● **YOUR ASSIGNMENT**:
Give back the whole listing exactly, line by line.

● **DATA SEGMENT**:
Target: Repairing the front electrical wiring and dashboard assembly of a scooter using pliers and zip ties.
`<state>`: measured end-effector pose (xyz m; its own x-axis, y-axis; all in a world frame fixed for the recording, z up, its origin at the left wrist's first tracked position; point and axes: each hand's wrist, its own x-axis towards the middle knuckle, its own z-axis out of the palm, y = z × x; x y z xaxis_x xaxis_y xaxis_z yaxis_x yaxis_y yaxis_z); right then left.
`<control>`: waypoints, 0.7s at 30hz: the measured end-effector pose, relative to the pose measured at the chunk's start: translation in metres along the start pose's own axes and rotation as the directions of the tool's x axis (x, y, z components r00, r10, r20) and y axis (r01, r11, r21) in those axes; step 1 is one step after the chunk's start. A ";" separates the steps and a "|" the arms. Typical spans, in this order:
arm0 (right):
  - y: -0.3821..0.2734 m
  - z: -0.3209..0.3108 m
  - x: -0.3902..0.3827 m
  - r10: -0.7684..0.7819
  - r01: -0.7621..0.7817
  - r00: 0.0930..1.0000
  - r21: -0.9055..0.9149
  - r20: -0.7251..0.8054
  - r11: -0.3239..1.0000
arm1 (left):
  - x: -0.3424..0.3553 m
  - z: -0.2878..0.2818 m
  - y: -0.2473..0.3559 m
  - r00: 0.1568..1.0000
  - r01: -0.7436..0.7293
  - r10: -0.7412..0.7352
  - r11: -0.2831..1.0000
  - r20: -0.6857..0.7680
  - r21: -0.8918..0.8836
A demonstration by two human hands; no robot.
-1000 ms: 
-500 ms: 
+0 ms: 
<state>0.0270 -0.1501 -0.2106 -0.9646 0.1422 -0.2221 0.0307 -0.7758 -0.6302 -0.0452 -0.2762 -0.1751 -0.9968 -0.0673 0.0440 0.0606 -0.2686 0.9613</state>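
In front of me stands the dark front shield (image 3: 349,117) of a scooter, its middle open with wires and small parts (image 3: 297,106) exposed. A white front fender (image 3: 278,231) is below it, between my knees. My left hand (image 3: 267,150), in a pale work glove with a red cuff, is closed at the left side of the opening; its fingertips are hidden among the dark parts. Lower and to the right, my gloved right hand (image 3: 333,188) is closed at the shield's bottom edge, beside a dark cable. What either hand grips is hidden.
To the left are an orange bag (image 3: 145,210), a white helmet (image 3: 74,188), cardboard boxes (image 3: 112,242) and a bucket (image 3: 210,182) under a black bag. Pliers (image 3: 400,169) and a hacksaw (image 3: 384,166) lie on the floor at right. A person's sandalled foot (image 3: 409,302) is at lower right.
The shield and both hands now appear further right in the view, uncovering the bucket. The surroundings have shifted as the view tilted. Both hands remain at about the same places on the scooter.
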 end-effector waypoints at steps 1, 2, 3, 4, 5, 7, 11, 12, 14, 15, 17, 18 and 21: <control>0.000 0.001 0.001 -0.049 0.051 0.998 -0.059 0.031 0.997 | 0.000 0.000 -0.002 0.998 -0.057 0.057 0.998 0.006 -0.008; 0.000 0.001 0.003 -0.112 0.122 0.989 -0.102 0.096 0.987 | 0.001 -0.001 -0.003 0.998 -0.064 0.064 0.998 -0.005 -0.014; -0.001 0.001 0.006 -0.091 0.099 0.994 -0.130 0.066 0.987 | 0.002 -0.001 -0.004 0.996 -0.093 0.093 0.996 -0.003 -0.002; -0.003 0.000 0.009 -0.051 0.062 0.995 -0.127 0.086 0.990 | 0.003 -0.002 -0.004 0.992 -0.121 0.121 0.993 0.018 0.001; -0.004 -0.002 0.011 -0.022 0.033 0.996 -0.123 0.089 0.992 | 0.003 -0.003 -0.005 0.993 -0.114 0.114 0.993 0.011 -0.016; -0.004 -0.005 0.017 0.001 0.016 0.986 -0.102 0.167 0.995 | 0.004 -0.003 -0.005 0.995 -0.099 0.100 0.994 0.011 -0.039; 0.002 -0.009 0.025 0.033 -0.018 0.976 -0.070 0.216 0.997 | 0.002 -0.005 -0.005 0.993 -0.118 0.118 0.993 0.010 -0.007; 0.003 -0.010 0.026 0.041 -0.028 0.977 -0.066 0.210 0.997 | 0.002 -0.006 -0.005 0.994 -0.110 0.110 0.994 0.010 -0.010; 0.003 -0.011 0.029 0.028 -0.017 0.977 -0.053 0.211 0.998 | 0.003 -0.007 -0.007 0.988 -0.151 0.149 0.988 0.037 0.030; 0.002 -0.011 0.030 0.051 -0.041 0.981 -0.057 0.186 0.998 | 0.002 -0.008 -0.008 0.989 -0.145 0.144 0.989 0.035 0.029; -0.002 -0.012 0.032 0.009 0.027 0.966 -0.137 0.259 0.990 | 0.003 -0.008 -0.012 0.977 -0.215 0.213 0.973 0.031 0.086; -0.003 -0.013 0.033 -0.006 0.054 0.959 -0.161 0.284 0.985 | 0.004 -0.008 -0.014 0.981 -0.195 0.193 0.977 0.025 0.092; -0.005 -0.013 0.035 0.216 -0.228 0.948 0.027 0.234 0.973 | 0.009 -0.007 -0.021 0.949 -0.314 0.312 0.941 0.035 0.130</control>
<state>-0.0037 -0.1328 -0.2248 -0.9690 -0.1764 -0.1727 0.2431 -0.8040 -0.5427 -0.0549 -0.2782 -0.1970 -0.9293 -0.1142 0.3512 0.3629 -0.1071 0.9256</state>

● **SOLUTION TO THIS PROBLEM**:
Target: Repairing the front electrical wiring and dashboard assembly of a scooter using pliers and zip ties.
`<state>`: measured end-effector pose (xyz m; its own x-axis, y-axis; all in a world frame fixed for the recording, z up, its origin at the left wrist's first tracked position; point and axes: each hand's wrist, its own x-axis towards the middle knuckle, its own z-axis out of the palm, y = z × x; x y z xaxis_x xaxis_y xaxis_z yaxis_x yaxis_y yaxis_z); right then left.
`<control>`: waypoints, 0.7s at 30hz: the measured end-effector pose, relative to the pose measured at the chunk's start: translation in metres along the start pose's own axes and rotation as the directions of the tool's x axis (x, y, z components r00, r10, r20) and y axis (r01, r11, r21) in those axes; step 1 is one step after the chunk's start. A ";" separates the steps and a "|" the arms. Typical spans, in this order:
arm0 (right):
  - y: -0.3821..0.2734 m
  - z: -0.3209..0.3108 m
  - x: -0.3902..0.3827 m
  - r10: -0.7684..0.7819
  - r01: -0.7621..0.7817
  - r00: 0.0930..1.0000
  - r21: -0.9055..0.9149
  - r20: -0.7251..0.8054
  - r11: -0.3239..1.0000
arm1 (left):
  - x: -0.3424..0.3553 m
  - z: -0.2878..0.2818 m
  - y: -0.2473..0.3559 m
  - r00: 0.1568..1.0000
  - r01: -0.7436..0.7293
  - r10: -0.7412..0.7352
  - r11: -0.2831..1.0000
  - r20: -0.6857..0.7680
  - r21: -0.8918..0.8836
A demonstration by two human hands; no robot.
-1000 ms: 
-500 ms: 
+0 ms: 
<state>0.0270 -0.1501 -0.2106 -0.9646 0.1422 -0.2221 0.0307 -0.7758 -0.6302 -0.0452 -0.2762 -0.1751 -0.9968 -0.0673 0.0440 0.0606 -0.2686 0.9613</state>
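In front of me stands the dark front shield (image 3: 349,117) of a scooter, its middle open with wires and small parts (image 3: 297,106) exposed. A white front fender (image 3: 278,231) is below it, between my knees. My left hand (image 3: 267,150), in a pale work glove with a red cuff, is closed at the left side of the opening; its fingertips are hidden among the dark parts. Lower and to the right, my gloved right hand (image 3: 333,188) is closed at the shield's bottom edge, beside a dark cable. What either hand grips is hidden.
To the left are an orange bag (image 3: 145,210), a white helmet (image 3: 74,188), cardboard boxes (image 3: 112,242) and a bucket (image 3: 210,182) under a black bag. Pliers (image 3: 400,169) and a hacksaw (image 3: 384,166) lie on the floor at right. A person's sandalled foot (image 3: 409,302) is at lower right.
The shield and both hands now appear further right in the view, uncovering the bucket. The surroundings have shifted as the view tilted. Both hands remain at about the same places on the scooter.
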 end-effector waypoints at steps 1, 2, 3, 4, 5, 7, 11, 12, 14, 15, 17, 18 and 21: <control>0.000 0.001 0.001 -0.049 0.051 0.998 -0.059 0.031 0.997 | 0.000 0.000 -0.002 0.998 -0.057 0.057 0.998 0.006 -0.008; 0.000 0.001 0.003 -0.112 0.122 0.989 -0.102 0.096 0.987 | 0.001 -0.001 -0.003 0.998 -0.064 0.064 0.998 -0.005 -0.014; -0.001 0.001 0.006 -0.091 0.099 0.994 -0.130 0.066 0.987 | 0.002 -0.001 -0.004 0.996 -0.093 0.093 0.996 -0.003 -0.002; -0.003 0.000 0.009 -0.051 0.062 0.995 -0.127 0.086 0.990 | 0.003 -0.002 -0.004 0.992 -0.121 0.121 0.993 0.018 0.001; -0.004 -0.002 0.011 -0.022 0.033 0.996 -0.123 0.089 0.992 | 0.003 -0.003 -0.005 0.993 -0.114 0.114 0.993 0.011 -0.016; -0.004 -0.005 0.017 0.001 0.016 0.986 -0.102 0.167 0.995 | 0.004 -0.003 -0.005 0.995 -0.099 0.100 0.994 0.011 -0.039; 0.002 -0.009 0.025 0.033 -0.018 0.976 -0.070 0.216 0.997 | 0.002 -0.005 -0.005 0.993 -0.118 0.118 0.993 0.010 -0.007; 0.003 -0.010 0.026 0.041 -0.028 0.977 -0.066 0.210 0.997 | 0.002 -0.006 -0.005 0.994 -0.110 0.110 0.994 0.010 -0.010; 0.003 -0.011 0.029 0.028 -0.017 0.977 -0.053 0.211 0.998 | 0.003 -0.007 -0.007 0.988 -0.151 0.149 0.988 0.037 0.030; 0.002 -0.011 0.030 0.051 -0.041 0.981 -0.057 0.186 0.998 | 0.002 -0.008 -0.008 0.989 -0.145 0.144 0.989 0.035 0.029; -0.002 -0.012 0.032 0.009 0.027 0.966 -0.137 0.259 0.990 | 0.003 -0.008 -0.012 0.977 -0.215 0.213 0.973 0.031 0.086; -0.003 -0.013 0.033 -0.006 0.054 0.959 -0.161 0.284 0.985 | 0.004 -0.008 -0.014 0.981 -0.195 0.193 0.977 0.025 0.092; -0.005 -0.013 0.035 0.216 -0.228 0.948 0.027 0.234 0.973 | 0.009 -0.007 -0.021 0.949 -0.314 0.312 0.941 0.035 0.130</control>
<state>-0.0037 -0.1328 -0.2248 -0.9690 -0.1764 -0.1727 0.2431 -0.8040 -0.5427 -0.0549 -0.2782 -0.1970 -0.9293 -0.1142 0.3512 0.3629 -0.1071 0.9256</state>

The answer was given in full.